ACTIVITY: All of the records below need to be returned exactly.

SUPPLIED DATA:

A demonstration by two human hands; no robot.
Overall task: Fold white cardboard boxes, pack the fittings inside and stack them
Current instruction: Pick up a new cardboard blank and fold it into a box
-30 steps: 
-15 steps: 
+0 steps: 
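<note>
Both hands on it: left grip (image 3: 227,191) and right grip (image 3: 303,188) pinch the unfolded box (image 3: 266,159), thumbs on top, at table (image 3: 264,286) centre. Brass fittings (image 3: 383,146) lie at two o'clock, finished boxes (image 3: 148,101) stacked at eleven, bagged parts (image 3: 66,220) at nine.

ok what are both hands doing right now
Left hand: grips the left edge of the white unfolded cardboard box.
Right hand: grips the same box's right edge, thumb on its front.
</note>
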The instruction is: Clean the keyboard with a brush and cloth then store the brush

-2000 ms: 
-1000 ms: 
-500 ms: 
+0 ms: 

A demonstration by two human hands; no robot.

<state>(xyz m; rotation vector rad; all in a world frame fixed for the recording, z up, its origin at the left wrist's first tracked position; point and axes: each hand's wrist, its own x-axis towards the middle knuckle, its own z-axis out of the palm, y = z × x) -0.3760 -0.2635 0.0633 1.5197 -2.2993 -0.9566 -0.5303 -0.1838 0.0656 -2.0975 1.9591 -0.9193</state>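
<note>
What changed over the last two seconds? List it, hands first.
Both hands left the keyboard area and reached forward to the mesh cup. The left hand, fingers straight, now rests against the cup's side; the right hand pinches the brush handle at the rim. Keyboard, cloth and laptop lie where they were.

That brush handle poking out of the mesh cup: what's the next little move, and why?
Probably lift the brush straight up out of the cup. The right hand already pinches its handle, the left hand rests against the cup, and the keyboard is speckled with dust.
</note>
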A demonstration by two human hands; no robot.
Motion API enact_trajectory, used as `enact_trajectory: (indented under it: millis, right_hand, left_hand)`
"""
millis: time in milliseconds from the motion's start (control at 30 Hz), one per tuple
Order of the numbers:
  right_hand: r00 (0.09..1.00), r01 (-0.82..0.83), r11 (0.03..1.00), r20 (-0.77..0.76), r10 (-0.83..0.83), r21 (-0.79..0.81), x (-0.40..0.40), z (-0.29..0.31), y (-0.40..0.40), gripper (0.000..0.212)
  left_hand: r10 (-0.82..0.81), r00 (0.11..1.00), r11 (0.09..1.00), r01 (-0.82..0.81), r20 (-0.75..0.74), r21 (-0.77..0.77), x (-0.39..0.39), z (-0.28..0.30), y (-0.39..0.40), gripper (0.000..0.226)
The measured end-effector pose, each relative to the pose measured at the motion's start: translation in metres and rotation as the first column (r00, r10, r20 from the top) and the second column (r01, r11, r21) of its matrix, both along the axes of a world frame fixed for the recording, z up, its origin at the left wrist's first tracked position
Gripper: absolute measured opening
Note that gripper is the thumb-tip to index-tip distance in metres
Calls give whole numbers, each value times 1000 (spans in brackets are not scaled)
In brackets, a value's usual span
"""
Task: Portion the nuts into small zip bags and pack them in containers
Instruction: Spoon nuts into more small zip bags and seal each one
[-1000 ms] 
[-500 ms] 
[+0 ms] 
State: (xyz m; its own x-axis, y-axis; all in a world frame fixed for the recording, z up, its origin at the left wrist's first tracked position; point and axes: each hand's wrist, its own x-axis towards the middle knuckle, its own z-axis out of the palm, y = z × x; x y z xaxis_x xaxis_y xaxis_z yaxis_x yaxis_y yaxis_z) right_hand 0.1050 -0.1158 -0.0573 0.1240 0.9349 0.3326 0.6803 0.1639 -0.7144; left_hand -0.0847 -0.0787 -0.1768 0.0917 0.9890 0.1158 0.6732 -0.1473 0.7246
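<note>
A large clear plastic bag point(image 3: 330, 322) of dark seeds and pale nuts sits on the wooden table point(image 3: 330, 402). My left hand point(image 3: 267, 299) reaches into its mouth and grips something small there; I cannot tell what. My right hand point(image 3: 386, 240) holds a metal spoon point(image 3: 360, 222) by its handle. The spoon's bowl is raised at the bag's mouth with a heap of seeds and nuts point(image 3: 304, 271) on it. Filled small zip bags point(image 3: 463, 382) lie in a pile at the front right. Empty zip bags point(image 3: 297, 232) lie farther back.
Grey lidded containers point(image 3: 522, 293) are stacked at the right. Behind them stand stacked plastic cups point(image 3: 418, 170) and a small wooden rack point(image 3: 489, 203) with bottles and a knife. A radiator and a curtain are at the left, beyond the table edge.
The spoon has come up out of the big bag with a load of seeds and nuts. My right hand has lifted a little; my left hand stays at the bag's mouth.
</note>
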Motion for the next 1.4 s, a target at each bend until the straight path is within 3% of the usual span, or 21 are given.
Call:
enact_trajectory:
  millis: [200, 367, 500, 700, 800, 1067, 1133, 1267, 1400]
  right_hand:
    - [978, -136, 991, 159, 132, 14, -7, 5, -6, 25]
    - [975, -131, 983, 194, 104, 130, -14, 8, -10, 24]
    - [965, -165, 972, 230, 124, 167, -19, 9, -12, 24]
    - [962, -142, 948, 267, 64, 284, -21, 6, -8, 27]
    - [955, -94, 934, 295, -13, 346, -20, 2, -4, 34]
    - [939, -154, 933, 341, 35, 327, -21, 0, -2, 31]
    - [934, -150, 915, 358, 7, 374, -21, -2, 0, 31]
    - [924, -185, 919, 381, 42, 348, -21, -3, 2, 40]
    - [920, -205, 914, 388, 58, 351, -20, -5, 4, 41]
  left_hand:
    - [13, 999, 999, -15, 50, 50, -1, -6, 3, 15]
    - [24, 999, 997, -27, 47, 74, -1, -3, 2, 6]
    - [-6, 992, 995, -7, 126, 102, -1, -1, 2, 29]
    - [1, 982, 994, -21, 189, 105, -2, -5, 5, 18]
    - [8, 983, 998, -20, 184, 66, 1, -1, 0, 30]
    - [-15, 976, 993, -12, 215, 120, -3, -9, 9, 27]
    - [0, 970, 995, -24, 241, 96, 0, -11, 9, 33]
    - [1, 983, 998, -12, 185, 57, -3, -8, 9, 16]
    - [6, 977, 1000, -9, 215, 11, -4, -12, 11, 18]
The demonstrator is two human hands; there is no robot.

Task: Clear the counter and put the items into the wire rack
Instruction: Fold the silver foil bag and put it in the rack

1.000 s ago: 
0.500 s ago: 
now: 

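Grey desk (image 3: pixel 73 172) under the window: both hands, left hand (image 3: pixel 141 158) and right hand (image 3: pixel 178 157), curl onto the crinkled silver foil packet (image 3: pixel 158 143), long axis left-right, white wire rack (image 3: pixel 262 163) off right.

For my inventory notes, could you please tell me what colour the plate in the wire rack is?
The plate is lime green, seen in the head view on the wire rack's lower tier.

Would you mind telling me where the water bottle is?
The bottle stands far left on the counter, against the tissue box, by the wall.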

EXERCISE ANSWER:
A demonstration by two human hands; no robot.
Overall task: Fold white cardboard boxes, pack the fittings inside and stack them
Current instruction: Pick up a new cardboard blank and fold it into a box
-30 steps: 
-15 steps: 
+0 steps: 
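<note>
Both hands on it: left grip (image 3: 227,191) and right grip (image 3: 303,188) pinch the unfolded box (image 3: 266,159), thumbs on top, at table (image 3: 264,286) centre. Brass fittings (image 3: 383,146) lie at two o'clock, finished boxes (image 3: 148,101) stacked at eleven, bagged parts (image 3: 66,220) at nine.

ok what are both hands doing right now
Left hand: grips the left edge of the white unfolded cardboard box.
Right hand: grips the same box's right edge, thumb on its front.
</note>
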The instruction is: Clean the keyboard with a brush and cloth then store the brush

-2000 ms: 
-1000 ms: 
-500 ms: 
+0 ms: 

A demonstration by two human hands; no robot.

<state>(xyz m; rotation vector rad; all in a world frame fixed for the recording, z up, its origin at the left wrist's first tracked position; point and axes: each hand's wrist, its own x-axis towards the middle knuckle, its own z-axis out of the palm, y = z × x) -0.3760 -0.2635 0.0633 1.5197 -2.2993 -0.9566 -0.5303 -0.1838 0.0656 -2.0975 1.9591 -0.9193</state>
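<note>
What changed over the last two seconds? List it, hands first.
Both hands left the keyboard area and reached forward to the mesh cup. The left hand, fingers straight, now rests against the cup's side; the right hand pinches the brush handle at the rim. Keyboard, cloth and laptop lie where they were.

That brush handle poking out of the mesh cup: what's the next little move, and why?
Probably lift the brush straight up out of the cup. The right hand already pinches its handle, the left hand rests against the cup, and the keyboard is speckled with dust.
</note>
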A demonstration by two human hands; no robot.
Motion API enact_trajectory, used as `enact_trajectory: (indented under it: millis, right_hand, left_hand)`
"""
millis: time in milliseconds from the motion's start (control at 30 Hz), one per tuple
Order of the numbers:
  right_hand: r00 (0.09..1.00), r01 (-0.82..0.83), r11 (0.03..1.00), r20 (-0.77..0.76), r10 (-0.83..0.83), r21 (-0.79..0.81), x (-0.40..0.40), z (-0.29..0.31), y (-0.40..0.40), gripper (0.000..0.212)
  left_hand: r10 (-0.82..0.81), r00 (0.11..1.00), r11 (0.09..1.00), r01 (-0.82..0.81), r20 (-0.75..0.74), r21 (-0.77..0.77), x (-0.39..0.39), z (-0.28..0.30), y (-0.39..0.40), gripper (0.000..0.226)
The measured end-effector pose, each relative to the pose measured at the motion's start: translation in metres and rotation as the first column (r00, r10, r20 from the top) and the second column (r01, r11, r21) of its matrix, both along the axes of a world frame fixed for the recording, z up, its origin at the left wrist's first tracked position
Gripper: absolute measured opening
Note that gripper is the thumb-tip to index-tip distance in metres
Calls give whole numbers, each value times 1000 (spans in brackets are not scaled)
In brackets, a value's usual span
"""
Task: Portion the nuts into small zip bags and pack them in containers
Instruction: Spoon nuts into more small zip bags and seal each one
[-1000 ms] 
[-500 ms] 
[+0 ms] 
State: (xyz m; its own x-axis, y-axis; all in a world frame fixed for the recording, z up, its origin at the left wrist's first tracked position; point and axes: each hand's wrist, its own x-axis towards the middle knuckle, its own z-axis out of the palm, y = z × x; x y z xaxis_x xaxis_y xaxis_z yaxis_x yaxis_y yaxis_z) right_hand 0.1050 -0.1158 -0.0573 0.1240 0.9349 0.3326 0.6803 0.1639 -0.7144; left_hand -0.0847 -0.0787 -0.1768 0.0917 0.9890 0.1158 0.6732 -0.1473 0.7246
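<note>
A large clear plastic bag point(image 3: 330, 322) of dark seeds and pale nuts sits on the wooden table point(image 3: 330, 402). My left hand point(image 3: 267, 299) reaches into its mouth and grips something small there; I cannot tell what. My right hand point(image 3: 386, 240) holds a metal spoon point(image 3: 360, 222) by its handle. The spoon's bowl is raised at the bag's mouth with a heap of seeds and nuts point(image 3: 304, 271) on it. Filled small zip bags point(image 3: 463, 382) lie in a pile at the front right. Empty zip bags point(image 3: 297, 232) lie farther back.
Grey lidded containers point(image 3: 522, 293) are stacked at the right. Behind them stand stacked plastic cups point(image 3: 418, 170) and a small wooden rack point(image 3: 489, 203) with bottles and a knife. A radiator and a curtain are at the left, beyond the table edge.
The spoon has come up out of the big bag with a load of seeds and nuts. My right hand has lifted a little; my left hand stays at the bag's mouth.
</note>
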Motion for the next 1.4 s, a target at each bend until the straight path is within 3% of the usual span, or 21 are given.
Call:
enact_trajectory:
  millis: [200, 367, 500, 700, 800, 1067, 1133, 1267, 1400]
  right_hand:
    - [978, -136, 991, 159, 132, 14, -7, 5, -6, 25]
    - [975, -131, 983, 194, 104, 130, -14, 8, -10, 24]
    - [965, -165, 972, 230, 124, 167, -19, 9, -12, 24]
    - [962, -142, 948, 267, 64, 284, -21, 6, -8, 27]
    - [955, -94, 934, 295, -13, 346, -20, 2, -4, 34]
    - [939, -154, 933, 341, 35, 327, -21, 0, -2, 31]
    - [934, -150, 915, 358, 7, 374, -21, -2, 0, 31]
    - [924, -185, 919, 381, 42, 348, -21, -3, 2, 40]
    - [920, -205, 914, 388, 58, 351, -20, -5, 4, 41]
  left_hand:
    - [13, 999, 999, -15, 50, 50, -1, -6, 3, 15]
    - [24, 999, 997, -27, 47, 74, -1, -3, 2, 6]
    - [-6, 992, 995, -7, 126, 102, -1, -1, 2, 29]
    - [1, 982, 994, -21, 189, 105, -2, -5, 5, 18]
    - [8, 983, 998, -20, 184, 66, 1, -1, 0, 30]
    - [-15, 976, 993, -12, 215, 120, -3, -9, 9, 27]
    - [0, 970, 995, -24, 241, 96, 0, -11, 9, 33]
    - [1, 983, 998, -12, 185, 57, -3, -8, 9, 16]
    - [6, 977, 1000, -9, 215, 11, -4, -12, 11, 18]
The demonstrator is two human hands; there is no robot.

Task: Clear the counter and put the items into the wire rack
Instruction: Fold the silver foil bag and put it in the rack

1.000 s ago: 
0.500 s ago: 
now: 

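Grey desk (image 3: pixel 73 172) under the window: both hands, left hand (image 3: pixel 141 158) and right hand (image 3: pixel 178 157), curl onto the crinkled silver foil packet (image 3: pixel 158 143), long axis left-right, white wire rack (image 3: pixel 262 163) off right.

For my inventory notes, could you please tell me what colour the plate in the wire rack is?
The plate is lime green, seen in the head view on the wire rack's lower tier.

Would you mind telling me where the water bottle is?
The bottle stands far left on the counter, against the tissue box, by the wall.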

No more work remains in this exercise.